EXERCISE DESCRIPTION - Give back an exact copy of the lines in the records below, from the line that has "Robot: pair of" through the line that has "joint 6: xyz", and nothing besides.

DATA LISTING -
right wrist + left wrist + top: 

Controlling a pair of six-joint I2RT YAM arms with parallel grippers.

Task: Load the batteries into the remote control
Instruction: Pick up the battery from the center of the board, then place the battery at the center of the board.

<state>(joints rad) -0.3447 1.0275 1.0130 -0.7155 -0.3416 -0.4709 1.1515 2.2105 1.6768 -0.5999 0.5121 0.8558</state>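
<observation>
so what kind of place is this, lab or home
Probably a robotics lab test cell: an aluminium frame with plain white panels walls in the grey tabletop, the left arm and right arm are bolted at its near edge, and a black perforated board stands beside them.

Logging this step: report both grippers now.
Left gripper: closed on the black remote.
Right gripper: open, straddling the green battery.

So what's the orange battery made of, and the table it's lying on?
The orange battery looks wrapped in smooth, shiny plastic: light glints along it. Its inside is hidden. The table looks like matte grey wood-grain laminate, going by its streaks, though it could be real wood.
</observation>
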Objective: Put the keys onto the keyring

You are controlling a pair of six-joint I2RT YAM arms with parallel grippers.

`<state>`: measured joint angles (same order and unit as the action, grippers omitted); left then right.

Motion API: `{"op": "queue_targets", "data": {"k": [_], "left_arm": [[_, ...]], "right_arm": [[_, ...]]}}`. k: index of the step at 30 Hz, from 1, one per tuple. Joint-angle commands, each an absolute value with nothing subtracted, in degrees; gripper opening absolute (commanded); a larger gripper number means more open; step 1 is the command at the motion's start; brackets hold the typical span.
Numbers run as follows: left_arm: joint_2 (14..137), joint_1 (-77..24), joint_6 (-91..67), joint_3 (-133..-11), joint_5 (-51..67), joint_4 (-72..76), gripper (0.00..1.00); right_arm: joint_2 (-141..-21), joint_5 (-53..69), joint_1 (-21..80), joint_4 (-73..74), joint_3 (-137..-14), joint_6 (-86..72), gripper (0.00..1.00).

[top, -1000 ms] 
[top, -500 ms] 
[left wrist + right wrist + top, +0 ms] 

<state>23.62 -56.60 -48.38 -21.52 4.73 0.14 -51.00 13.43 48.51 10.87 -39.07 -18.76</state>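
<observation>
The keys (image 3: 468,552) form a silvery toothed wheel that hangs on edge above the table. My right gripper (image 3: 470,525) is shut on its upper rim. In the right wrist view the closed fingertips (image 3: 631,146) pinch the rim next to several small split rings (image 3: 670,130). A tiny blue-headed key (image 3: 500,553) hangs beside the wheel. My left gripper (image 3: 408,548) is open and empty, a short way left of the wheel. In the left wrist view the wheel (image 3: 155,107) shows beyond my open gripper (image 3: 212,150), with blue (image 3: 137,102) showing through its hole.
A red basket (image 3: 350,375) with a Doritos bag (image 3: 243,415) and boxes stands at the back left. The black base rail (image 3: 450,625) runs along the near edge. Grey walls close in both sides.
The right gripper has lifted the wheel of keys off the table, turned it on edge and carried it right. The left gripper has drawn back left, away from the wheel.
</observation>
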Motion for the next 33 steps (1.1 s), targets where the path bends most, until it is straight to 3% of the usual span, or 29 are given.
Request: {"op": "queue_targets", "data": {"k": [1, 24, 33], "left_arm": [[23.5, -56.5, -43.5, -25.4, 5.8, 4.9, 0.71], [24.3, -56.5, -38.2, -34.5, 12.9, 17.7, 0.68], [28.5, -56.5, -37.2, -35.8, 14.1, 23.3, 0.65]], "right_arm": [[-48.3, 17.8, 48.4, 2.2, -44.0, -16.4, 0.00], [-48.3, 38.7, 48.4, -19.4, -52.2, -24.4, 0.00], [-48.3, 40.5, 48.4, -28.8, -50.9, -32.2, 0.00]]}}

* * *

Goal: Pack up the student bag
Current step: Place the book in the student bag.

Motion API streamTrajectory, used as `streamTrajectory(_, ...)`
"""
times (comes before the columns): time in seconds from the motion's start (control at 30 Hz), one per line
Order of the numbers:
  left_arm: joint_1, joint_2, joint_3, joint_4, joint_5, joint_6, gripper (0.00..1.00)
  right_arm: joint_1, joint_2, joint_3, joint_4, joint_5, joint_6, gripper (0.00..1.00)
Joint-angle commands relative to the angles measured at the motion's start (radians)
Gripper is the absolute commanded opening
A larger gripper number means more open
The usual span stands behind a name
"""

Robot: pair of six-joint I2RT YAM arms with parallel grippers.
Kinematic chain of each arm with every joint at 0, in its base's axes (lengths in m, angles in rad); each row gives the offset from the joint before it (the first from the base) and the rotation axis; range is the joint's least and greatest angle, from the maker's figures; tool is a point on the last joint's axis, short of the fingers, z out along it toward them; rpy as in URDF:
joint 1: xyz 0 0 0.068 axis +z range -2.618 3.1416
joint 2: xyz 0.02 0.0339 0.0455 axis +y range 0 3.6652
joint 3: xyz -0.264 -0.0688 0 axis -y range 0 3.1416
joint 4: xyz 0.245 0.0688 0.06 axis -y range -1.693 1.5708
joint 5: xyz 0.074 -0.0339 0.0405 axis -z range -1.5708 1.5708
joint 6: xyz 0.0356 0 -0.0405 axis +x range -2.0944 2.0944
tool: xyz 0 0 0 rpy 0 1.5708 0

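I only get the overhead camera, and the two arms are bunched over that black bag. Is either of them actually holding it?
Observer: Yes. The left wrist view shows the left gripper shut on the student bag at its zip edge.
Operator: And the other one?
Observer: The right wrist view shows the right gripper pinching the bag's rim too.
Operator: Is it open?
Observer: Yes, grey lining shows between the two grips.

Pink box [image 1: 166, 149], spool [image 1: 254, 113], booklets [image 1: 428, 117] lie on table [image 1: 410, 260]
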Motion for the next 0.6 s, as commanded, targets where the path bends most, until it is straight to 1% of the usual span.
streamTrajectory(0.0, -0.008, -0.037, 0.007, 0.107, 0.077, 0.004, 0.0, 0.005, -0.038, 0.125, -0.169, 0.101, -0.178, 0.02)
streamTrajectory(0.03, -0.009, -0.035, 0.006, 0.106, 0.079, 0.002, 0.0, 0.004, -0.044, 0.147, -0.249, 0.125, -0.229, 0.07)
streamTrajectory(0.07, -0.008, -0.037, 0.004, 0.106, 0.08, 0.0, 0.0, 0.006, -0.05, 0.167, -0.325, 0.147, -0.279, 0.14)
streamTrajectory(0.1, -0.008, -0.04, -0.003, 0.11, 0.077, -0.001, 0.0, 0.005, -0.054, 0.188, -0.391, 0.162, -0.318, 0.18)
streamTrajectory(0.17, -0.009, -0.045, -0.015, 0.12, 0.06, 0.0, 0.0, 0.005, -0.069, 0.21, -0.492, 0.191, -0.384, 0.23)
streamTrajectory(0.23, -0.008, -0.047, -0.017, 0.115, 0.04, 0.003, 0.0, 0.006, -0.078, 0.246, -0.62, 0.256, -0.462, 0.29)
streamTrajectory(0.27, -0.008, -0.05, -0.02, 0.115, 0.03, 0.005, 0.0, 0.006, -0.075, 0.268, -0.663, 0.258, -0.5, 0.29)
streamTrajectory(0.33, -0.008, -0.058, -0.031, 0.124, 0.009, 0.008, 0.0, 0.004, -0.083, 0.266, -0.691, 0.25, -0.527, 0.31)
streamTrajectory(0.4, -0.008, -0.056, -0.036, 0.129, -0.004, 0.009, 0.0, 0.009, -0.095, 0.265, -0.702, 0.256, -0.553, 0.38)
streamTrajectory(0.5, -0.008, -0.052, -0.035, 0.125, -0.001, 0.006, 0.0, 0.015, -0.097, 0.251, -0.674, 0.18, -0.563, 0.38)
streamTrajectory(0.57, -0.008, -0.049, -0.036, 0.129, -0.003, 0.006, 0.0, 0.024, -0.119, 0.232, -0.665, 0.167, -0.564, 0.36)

RESPONSE BELOW -
Robot: pair of six-joint I2RT YAM arms with parallel grippers.
Kinematic chain of each arm with every joint at 0, in its base's axes (lengths in m, angles in rad); each row gives the offset from the joint before it (the first from the base) and the rotation axis; range is the joint's least and greatest angle, from the maker's figures; tool is a point on the last joint's axis, short of the fingers, z out along it toward them; rpy as in URDF:
joint 1: xyz 0 0 0.068 axis +z range -2.618 3.1416
joint 2: xyz 0.02 0.0339 0.0455 axis +y range 0 3.6652
joint 3: xyz -0.264 -0.0688 0 axis -y range 0 3.1416
joint 4: xyz 0.245 0.0688 0.06 axis -y range -1.693 1.5708
joint 5: xyz 0.074 -0.0339 0.0405 axis -z range -1.5708 1.5708
joint 6: xyz 0.0356 0 -0.0405 axis +x range -2.0944 2.0944

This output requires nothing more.